Comment, même à l’heure où les molles voluptés
Tendent leurs pièges d’or, sommes-nous donc restés
Rebelles à leurs voix et calmes dans leurs fièvres ?

Qui nous faisait railler ? qui nous faisait sourire ?
Nous pouvions être heureux sans notre orgueil maudit,
Nous n’avions pour cela qu’un seul mot à nous dire,
Madame, et ce mot-là, nous ne l’avons pas dit …
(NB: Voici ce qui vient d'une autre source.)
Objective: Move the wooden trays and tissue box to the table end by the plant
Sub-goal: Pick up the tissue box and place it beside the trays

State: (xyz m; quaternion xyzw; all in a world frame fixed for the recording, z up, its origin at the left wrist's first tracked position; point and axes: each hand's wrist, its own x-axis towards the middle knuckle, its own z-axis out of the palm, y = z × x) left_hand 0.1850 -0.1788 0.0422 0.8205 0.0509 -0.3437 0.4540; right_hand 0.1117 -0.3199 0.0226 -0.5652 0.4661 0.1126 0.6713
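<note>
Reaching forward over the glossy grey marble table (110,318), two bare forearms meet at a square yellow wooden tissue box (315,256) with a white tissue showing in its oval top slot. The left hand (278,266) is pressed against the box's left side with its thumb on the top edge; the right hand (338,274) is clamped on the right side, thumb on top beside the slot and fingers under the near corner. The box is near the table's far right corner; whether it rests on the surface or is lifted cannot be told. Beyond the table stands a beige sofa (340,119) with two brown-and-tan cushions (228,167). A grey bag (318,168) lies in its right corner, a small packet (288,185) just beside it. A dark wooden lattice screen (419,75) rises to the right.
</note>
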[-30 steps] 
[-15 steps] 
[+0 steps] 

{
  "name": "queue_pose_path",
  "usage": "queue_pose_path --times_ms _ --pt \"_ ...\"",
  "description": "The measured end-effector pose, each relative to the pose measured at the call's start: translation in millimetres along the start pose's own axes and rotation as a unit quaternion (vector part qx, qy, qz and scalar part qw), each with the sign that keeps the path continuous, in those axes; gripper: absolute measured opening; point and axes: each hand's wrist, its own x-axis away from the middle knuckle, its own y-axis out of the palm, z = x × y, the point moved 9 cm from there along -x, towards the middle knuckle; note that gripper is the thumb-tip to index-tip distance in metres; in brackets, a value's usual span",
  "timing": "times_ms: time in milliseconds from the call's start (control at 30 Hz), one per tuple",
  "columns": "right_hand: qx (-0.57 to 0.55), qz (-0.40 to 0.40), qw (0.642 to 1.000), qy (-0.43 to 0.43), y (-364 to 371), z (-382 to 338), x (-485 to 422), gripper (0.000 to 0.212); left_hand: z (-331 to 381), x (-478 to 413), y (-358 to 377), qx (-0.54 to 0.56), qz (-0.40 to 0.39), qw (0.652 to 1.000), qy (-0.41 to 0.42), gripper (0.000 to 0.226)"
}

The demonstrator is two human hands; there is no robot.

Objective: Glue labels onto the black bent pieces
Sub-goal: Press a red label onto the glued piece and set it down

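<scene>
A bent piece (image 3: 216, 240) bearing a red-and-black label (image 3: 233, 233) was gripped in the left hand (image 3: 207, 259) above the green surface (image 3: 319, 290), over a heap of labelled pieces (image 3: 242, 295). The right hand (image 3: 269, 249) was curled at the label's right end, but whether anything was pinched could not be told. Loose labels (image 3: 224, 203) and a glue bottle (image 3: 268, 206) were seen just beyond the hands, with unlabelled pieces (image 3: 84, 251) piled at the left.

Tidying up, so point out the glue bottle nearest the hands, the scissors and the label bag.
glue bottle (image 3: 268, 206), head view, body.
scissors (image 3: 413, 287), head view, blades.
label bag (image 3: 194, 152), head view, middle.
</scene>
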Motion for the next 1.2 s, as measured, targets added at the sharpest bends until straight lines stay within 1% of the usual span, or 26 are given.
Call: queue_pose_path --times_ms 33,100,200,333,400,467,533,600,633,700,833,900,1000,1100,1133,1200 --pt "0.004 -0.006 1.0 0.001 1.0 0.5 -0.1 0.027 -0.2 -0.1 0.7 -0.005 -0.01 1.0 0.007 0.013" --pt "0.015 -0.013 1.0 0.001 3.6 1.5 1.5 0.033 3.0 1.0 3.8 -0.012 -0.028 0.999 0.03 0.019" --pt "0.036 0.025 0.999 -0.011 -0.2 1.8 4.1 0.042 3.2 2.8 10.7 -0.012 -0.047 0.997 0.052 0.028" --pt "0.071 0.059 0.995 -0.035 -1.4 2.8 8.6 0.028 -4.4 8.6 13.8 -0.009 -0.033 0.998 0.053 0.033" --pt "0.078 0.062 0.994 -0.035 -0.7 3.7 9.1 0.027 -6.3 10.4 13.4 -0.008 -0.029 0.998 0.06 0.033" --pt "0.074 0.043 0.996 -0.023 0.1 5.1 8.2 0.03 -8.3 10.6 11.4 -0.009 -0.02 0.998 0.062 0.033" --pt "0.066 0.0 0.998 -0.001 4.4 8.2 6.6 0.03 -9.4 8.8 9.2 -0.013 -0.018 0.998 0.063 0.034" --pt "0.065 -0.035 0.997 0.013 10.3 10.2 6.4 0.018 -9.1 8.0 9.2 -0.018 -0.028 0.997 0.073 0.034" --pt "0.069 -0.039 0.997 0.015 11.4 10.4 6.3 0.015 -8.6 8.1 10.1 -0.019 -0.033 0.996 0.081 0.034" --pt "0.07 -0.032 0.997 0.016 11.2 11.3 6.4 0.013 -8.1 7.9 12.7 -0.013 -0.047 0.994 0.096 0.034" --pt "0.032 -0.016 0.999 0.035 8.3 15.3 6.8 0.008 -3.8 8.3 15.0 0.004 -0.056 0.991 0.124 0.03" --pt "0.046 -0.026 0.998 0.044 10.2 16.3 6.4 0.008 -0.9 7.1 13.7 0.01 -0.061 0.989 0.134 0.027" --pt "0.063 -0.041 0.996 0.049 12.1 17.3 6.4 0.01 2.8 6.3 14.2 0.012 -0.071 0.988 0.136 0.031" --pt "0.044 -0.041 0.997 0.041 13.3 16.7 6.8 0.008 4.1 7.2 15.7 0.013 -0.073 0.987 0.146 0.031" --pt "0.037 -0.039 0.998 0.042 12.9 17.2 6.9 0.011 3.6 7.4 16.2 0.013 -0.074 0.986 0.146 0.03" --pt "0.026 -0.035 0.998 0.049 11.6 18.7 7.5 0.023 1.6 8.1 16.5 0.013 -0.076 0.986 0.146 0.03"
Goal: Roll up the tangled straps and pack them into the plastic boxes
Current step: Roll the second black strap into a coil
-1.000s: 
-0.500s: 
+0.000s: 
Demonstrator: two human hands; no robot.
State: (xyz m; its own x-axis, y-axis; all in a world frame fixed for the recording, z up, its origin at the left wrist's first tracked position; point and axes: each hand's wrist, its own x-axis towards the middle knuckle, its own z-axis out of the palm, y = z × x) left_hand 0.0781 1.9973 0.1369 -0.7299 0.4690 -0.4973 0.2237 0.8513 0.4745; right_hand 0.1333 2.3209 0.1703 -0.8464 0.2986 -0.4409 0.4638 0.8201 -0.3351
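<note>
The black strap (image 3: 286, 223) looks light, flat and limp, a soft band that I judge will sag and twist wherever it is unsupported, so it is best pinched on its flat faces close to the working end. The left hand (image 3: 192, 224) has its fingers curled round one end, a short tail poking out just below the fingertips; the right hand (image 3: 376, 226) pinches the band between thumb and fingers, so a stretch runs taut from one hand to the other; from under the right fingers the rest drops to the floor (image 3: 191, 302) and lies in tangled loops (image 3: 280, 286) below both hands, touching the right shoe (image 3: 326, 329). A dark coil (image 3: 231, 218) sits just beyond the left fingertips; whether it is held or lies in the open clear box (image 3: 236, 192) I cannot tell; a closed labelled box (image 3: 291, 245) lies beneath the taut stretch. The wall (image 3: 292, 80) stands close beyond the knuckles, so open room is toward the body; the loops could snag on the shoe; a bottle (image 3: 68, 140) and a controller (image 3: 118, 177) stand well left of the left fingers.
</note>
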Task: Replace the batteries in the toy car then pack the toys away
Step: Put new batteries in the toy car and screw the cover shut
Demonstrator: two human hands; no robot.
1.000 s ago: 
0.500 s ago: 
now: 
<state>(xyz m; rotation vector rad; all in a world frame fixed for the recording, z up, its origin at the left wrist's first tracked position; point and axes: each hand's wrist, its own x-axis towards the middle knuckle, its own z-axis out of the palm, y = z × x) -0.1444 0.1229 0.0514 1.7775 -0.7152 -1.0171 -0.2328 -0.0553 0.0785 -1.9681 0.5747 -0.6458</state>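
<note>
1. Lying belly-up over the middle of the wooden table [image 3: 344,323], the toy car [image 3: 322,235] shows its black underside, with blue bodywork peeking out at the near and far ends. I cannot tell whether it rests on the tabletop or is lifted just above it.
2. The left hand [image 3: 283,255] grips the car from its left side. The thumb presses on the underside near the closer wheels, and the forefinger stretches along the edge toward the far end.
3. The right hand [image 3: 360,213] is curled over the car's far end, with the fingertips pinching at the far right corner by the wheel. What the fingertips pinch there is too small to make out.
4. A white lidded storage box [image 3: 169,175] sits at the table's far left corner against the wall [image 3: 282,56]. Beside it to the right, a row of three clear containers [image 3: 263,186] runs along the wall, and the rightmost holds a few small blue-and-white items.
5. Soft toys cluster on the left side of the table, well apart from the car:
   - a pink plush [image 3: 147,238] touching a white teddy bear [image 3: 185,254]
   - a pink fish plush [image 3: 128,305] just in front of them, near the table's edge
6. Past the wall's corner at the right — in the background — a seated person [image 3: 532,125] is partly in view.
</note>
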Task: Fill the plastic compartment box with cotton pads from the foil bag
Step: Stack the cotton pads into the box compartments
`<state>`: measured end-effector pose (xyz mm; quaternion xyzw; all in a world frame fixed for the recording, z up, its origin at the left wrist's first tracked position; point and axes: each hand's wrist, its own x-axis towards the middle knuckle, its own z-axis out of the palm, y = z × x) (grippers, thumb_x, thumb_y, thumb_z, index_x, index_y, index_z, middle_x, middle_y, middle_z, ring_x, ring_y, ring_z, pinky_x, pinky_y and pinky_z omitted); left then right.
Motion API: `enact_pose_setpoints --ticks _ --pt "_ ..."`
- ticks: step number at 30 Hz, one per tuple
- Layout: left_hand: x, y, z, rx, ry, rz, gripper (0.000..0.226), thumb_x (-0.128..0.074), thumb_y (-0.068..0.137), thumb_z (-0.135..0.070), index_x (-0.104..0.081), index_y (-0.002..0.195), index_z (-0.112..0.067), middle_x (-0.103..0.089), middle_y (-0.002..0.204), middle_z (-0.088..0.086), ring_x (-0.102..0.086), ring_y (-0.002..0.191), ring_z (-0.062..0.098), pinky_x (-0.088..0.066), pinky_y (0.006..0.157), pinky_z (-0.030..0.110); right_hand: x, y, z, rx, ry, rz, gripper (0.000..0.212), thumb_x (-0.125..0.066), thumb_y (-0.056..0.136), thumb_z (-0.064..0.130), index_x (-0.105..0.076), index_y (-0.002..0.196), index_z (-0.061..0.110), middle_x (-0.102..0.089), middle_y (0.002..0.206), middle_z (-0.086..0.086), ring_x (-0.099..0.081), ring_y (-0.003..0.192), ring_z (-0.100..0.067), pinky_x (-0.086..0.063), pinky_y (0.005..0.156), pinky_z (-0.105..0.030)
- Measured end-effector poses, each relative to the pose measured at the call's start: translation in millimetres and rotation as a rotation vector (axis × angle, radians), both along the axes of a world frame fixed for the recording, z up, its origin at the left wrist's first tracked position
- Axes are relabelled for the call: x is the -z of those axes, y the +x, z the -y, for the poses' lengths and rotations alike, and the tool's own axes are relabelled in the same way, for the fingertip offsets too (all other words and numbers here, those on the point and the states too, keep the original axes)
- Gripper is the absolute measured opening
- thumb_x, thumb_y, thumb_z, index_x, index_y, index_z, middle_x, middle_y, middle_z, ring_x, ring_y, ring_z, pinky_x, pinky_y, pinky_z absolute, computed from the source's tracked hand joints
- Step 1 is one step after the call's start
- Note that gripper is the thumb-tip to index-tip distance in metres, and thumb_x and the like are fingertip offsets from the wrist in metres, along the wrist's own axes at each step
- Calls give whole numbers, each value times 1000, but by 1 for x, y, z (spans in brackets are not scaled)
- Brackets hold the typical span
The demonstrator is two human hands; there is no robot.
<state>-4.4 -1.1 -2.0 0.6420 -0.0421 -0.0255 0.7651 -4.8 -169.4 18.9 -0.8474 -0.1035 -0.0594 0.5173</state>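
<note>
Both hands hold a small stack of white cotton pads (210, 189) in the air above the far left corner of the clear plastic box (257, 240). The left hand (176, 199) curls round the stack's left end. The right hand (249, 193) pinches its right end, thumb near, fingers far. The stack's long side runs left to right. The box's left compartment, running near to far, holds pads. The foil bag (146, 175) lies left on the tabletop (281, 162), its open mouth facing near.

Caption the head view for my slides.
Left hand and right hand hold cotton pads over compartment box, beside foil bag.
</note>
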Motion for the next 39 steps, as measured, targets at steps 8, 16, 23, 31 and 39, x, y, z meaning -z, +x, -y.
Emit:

En est-ce assez, et quand plierons-nous les genoux ?
Qui tromper à présent, connaissant qui nous sommes ?
Voudrons-nous nous aimer ? Parler, l’oserons-nous ?
Hélas ! — Jamais. — Hélas ! qui maudiront les hommes,

Si le bonheur n’a pas plus souvent pitié d’eux ?
Tu m’aimes, je le sais, tu sais que je t’adore,
Eh bien ! nous passerons l’un près de l’autre encore,
Souriant l’un et l’autre et muets tous les deux.